What you will do:
Of all the entries below, retype only the lines from the one with "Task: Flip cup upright" through the one with "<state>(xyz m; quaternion", exactly as they appear.

Material shown:
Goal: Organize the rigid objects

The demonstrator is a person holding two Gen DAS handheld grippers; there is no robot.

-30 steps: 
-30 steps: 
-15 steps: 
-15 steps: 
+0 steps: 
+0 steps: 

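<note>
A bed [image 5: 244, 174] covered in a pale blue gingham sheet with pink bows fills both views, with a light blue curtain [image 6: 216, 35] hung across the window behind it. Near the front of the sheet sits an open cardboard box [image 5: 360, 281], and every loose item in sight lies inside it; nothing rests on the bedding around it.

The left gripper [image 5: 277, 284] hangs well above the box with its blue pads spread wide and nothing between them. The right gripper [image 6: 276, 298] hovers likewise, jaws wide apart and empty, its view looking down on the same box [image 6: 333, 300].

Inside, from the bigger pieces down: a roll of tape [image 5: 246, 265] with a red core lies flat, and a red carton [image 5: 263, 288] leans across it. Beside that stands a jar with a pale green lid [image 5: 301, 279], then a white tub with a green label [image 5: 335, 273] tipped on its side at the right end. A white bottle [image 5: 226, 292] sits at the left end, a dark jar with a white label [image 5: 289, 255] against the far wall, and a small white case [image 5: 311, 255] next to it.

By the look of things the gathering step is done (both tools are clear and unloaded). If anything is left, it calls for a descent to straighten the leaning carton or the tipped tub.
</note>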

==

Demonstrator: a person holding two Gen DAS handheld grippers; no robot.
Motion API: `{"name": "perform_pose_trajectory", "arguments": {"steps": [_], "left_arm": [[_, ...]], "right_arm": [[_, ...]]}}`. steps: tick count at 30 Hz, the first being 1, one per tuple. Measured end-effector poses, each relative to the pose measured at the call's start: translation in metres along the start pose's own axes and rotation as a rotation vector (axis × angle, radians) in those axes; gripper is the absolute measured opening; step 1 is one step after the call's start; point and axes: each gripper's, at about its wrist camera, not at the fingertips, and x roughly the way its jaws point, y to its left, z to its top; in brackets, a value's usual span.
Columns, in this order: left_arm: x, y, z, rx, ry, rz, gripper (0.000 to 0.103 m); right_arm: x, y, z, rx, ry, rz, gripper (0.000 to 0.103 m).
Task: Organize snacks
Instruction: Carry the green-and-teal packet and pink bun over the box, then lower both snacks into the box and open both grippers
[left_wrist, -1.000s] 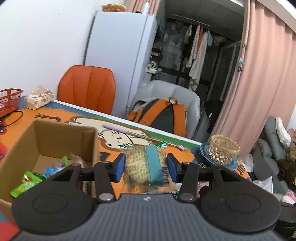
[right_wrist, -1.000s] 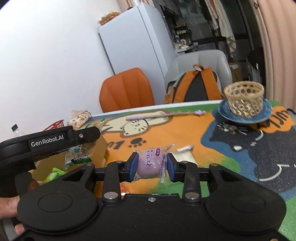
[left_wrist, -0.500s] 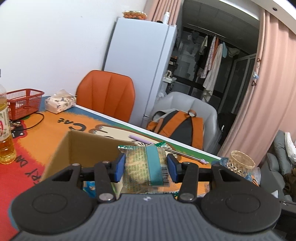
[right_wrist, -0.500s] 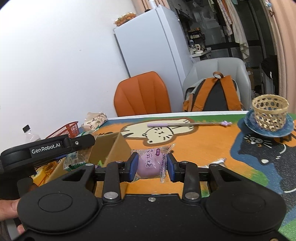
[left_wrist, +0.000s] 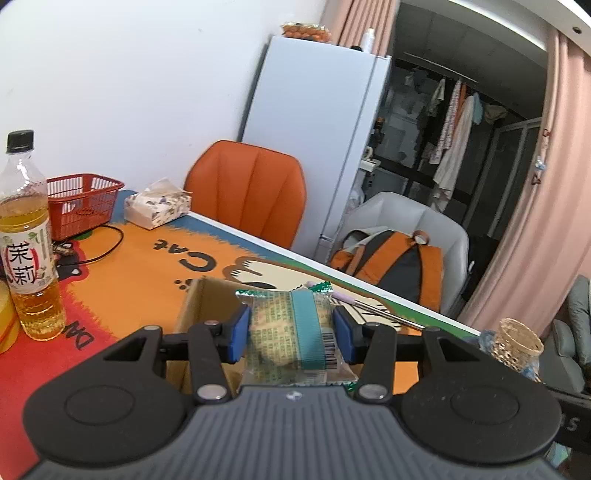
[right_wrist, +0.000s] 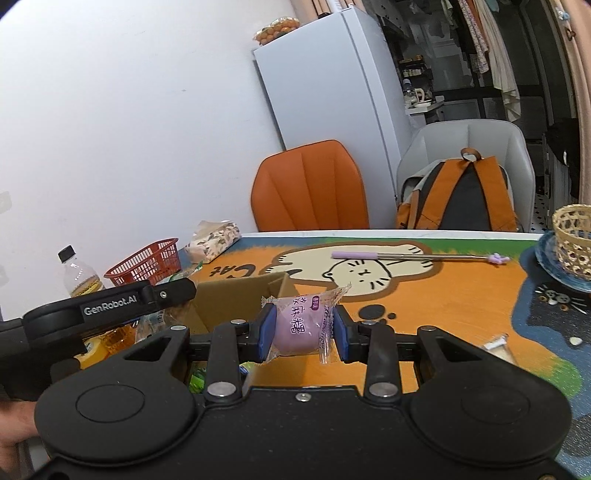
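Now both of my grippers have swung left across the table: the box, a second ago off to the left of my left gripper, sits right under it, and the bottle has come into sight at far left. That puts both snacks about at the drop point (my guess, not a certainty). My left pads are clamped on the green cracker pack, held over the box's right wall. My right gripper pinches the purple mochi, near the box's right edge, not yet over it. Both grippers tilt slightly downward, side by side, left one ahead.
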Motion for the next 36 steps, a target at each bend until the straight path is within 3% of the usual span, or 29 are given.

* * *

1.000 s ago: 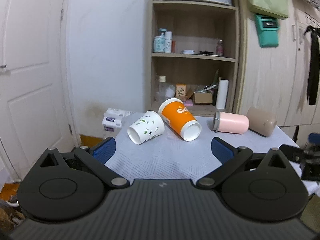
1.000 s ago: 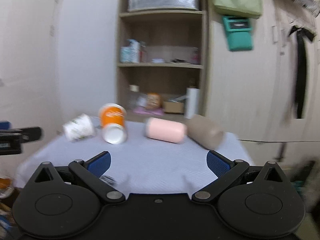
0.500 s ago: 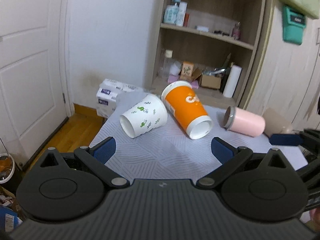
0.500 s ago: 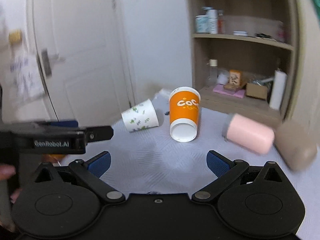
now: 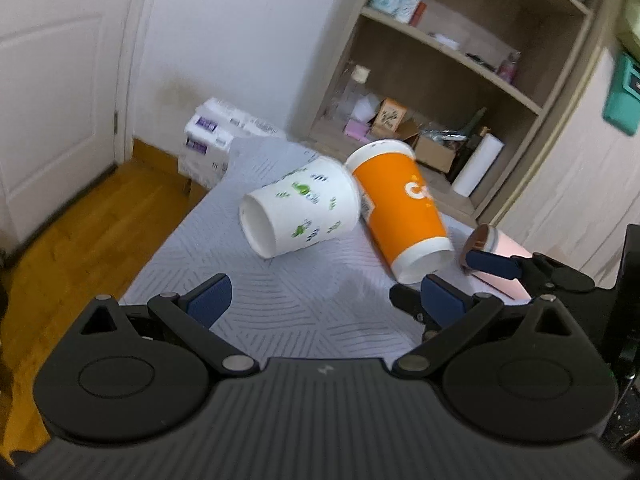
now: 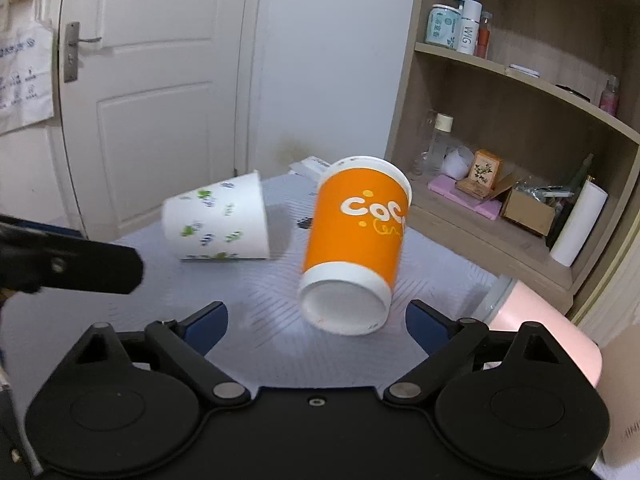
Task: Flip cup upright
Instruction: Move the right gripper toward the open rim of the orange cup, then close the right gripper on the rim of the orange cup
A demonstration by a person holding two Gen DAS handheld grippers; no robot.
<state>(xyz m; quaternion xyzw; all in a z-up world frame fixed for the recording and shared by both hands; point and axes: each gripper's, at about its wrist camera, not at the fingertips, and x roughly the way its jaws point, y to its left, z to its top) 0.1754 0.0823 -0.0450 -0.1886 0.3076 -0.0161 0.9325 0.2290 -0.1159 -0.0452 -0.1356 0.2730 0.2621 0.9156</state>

Output of the exercise:
Task: Flip cup upright
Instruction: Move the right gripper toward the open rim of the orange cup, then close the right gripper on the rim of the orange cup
A demonstration by a person holding two Gen DAS handheld grippers; no robot.
<state>(xyz m; quaternion xyzw; all in a z-up world frame fixed for the recording and shared by both hands; point and axes: each gripper's, at about its wrist camera, not at the fingertips, and x roughly the way its jaws point, y to its left, z to its top) 0.1754 0.0823 -0.0450 -0.1886 0.3076 -0.0161 0.9325 0.2290 -0.1159 -0.0452 -0.1356 0.2730 0.2621 0.9156</state>

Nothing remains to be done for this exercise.